If your dental practice is facing a “Staff Infection,” you are not alone. Almost all dental professionals complain about under-performing, unmotivated, and apathetic staff, who seems to be just going through the motions of earning their paycheck.
For over 25 years, we at P&S Coaching have trained hundreds of dental professionals in administration, scheduling, accounting, and office management. When we ask dentists and their staff to name the number one problem their practice faces, they almost unanimously report it as finding good staff.
Based on our experience, we are here to emphatically state that “finding good staff” is the last thing you should do to solve the problem. You’re quite literally putting the cart in front of the horse. Let’s look at how most practices misunderstand this issue.
It’s not one problem – it’s three.
If you’re facing high turnover, staff apathy, and poor performers, your first impulse might be to “throw some training” at the problem. So you either bring in a trainer or send your staff to an offsite workshop, hoping that training will somehow make them perform better and improve your practice. Your staff attends the training, things might improve for a little while, but inevitably, you realize you’re back in the “same old same old” situation.

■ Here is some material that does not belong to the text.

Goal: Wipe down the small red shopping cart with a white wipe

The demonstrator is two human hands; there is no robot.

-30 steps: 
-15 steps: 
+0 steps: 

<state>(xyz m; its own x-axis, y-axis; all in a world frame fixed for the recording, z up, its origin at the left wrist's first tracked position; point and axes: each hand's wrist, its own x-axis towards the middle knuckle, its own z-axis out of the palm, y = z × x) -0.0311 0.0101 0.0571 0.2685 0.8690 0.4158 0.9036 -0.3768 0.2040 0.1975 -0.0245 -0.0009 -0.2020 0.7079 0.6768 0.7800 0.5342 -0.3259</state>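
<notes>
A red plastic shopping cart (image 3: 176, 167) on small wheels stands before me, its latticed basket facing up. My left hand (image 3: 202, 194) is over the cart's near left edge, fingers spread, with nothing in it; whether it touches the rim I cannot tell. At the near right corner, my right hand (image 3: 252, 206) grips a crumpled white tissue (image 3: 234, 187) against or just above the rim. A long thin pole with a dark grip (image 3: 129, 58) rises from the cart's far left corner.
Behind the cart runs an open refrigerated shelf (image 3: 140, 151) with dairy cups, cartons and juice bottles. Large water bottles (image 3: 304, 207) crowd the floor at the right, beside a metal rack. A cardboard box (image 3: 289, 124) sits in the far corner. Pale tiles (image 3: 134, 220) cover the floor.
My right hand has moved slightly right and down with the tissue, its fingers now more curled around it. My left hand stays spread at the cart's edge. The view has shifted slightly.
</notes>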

You might then examine your systems to see if they’re current, efficient, effective, and patient-friendly. You hire an expensive consultant, and based on their input you decide to make some changes. You automate more. You computerize everything. And for a while, everybody is excited by all the new stuff. Then, once again, over time, you’re back to the “same old same old.”
So you decide, “It must be the staff.” “If only I had great people,” you think, “this would all work better.”
Having spent time and money training your staff, having invested in changing your systems, why is it that your staff is still not performing? Why are they resisting? Why are they sniping at each other?
This frustration forms the basis of what we call a “staff infection.” If you have outdated, unworkable systems, your staff will find shortcuts or circumvent the system. If new staff isn’t trained in your systems, they can’t be expected to follow them. And any new hires who come into that environment (no matter how great they are) will be informally “trained” to do the “same old same old” to get along. In other words, systems impact staff, training impacts systems, and staff impacts training. It’s a vicious circle, which will only get worse if you ignore it.
The key to curing it is to realize you don’t have one problem: you have three. Solving these three problems…in the right order…will dramatically improve your practice’s health.
First, your practice must invest in systems that automate nearly everything, commit to these systems as standard operating procedures, and expect everyone to follow them.
That requires training. All staff must be trained and managed against the systems, the standard operating procedures. No exceptions.
And third, you recruit, hire, and train the right people for the right jobs.
Addressing the problems in this order actually creates a healthier circle, especially if you give each step in the cycle the attention it requires. Understanding this principle can greatly simplify your practice management.